Records supplied ▸
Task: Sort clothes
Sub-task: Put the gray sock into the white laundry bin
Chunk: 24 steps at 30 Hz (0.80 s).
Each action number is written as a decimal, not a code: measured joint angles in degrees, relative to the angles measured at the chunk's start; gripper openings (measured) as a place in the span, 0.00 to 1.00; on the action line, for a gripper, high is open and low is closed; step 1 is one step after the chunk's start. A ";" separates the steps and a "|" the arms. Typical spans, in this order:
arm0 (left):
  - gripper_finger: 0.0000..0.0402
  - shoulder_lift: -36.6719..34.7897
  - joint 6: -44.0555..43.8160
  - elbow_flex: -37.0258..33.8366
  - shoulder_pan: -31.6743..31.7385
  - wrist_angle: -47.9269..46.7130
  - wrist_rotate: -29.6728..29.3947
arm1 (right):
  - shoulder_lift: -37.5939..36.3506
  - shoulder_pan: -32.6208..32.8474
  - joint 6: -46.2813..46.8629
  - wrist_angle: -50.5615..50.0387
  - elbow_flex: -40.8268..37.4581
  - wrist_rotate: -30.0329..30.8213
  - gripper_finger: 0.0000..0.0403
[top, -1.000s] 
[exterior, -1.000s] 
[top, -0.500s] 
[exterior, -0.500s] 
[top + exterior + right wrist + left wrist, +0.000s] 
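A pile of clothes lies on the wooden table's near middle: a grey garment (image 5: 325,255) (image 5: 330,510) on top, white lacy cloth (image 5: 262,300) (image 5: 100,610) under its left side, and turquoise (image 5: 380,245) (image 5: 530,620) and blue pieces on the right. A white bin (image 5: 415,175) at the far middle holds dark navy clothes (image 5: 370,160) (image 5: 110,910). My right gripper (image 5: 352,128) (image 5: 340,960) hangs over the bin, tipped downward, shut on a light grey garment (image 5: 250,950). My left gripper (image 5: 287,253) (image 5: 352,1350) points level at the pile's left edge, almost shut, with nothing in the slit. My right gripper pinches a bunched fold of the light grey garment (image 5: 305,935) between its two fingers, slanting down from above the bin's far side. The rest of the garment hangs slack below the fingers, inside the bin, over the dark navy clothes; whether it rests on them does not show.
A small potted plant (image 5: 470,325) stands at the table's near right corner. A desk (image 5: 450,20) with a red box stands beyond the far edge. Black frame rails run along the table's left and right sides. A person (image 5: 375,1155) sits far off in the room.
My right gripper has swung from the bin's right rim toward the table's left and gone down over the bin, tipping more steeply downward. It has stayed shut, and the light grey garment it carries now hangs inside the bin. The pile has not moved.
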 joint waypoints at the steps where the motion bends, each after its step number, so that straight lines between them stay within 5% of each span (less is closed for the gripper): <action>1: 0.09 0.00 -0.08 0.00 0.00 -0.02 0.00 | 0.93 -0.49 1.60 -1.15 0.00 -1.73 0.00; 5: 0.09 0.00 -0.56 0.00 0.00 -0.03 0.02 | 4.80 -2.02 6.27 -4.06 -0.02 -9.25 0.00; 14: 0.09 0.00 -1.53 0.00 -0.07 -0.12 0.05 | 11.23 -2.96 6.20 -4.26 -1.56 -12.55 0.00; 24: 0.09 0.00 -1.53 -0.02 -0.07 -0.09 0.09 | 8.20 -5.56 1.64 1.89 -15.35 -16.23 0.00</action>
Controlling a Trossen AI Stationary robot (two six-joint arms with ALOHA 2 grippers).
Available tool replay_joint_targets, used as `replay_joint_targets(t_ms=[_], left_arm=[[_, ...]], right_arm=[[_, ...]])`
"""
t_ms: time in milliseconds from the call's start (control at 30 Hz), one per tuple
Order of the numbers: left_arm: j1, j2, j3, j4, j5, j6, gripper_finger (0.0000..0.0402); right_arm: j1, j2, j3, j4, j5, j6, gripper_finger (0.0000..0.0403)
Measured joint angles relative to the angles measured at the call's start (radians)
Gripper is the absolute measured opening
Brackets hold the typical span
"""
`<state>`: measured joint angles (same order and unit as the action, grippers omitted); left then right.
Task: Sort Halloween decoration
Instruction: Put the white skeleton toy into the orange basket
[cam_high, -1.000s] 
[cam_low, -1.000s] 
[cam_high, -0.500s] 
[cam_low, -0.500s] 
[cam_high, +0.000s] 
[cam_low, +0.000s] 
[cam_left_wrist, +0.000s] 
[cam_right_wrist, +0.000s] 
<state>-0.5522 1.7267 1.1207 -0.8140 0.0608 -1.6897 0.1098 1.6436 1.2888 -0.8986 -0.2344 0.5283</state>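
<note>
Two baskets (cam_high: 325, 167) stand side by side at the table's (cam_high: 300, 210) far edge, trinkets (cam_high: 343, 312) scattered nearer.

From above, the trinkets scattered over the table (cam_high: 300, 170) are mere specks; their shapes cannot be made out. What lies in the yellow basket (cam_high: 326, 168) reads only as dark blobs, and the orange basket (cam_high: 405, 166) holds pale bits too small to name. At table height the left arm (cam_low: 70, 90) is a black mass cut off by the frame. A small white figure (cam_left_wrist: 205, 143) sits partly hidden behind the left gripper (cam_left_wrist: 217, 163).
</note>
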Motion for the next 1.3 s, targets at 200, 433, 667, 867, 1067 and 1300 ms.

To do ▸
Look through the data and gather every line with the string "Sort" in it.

Answer space ▸
Task: Sort clothes
Task: Sort Halloween decoration

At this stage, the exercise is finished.